5. Scikit-learn – Machine Learning

A go-to ML library offering tools for data preprocessing, classification, regression, clustering, and model evaluation.

Example:

from sklearn.linear_model import LinearRegression
model = LinearRegression()
model.fit(X_train, y_train)

6. Pytest – Testing Framework

pytest is a robust and scalable testing framework for writing simple to complex unit tests.

Example:

def test_add():
assert 1 + 2 == 3

Summary Table:

Library Use Case Highlights
requests HTTP/API requests Simple syntax, human-friendly API
pandas Data manipulation & analysis DataFrame structure, powerful data operations
matplotlib Data visualization Highly customizable, publication-quality plots
numpy Numerical computing Fast array operations, linear algebra
scikit-learn Machine learning Prebuilt models, data preprocessing
pytest Testing framework Fixtures, parameterized tests, rich plugin ecosystem

Installing packages with pip

Installing Packages with pip – Detailed Guide

pip is Python’s package installer, allowing you to download, install, upgrade, and manage libraries and tools from the Python Package Index (PyPI). It’s a fundamental tool for working with third-party packages in Python.

Basic Usage

Installing a Package

pip install package_name

Example:

pip install requests

This command fetches the package from PyPI and installs it into your current environment.

Installing Specific Versions

You can install a particular version like this:

pip install pandas==1.5.3

Or specify a range:

pip install numpy>=1.21,<1.24

Upgrading a Package

pip install –upgrade matplotlib

Uninstalling a Package

pip uninstall package_name

Viewing Installed Packages

pip list

You can also check outdated packages:

pip list –outdated

Installing from a requirements.txt File

  • This file lists all dependencies for a project.

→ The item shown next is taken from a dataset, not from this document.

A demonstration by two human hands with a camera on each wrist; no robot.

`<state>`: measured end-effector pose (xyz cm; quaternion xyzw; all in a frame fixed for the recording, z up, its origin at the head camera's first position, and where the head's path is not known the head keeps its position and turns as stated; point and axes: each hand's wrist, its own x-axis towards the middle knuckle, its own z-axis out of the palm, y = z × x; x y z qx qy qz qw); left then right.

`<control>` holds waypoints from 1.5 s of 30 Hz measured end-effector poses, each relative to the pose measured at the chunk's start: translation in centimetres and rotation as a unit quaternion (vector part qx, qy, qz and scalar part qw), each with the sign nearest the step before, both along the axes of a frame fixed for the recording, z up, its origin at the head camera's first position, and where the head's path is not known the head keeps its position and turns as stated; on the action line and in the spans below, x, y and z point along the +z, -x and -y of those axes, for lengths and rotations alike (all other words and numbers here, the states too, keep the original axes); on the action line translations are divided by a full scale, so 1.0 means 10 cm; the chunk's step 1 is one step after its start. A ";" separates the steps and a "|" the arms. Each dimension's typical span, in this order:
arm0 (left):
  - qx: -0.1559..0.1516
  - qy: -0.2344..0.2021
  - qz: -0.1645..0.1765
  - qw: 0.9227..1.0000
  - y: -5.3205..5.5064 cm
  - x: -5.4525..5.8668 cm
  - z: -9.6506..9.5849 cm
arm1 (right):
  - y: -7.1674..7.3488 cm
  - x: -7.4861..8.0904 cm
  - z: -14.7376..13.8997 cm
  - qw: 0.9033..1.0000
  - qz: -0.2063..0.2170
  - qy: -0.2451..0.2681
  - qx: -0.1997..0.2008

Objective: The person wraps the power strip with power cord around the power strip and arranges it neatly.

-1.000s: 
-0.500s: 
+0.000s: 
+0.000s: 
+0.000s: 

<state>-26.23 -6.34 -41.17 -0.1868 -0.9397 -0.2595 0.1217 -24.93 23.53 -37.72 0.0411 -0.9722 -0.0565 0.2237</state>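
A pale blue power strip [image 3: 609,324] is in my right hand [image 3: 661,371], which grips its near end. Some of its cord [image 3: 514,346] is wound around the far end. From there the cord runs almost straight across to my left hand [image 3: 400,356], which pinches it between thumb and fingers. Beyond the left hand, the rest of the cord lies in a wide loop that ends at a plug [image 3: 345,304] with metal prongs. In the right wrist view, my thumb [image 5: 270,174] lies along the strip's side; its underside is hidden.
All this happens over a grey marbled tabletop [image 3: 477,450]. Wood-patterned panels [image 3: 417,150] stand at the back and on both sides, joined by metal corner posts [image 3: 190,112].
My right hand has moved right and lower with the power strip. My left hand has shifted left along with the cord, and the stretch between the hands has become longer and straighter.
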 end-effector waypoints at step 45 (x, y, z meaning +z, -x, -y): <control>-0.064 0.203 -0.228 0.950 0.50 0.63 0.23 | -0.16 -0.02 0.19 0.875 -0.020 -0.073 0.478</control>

Example content of requirements.txt:

requests==2.31.0
pandas>=1.5
matplotlib

Install everything with:

pip install -r requirements.txt

Installing from a Local File or URL

Install a .whl file:

pip install some_package-1.0-py3-none-any.whl

Install directly from a GitHub repository:

pip install git+https://github.com/psf/requests.git

Notes on Virtual Environments

To avoid conflicts between projects, it’s best to install packages inside a virtual environment:

python -m venv env
source env/bin/activate # On Windows use: env\Scripts\activate
pip install flask

Summary:

Task Command Example
Install a package pip install requests
Install specific version pip install pandas==1.5.3
Upgrade package pip install --upgrade numpy
Uninstall package pip uninstall matplotlib
List installed packages pip list
Install from requirements file pip install -r requirements.txt

Simple API Consumption Example

Simple API Consumption in Python – Detailed Example Using requests
Consuming an API means making HTTP requests to an external service to fetch or send data. Python’s requests library makes this easy and intuitive. Let’s walk through a complete, beginner-friendly example of calling a public API.

Goal

We’ll use the JSONPlaceholder API, a free fake REST API for testing and prototyping.

Endpoint:
https://jsonplaceholder.typicode.com/posts

Step 1: Install requests (if you haven’t)

pip install requests

Step 2: Make a Simple GET Request

import requests

# Define the endpoint
url = “https://jsonplaceholder.typicode.com/posts”

# Send GET request
response = requests.get(url)

# Check the status
print(“Status Code:”, response.status_code)

# Parse JSON response
data = response.json()

# Show the first post
print(“First Post:”)
print(data[0])

Output Sample

Status Code: 200
First Post:
{‘userId’: 1, ‘id’: 1, ‘title’: ‘…’, ‘body’: ‘…’}

Step 3: Accessing Specific Data

for post in data[:5]: # Print the first 5 posts
print(f”Post {post[‘id’]}: {post[‘title’]}”)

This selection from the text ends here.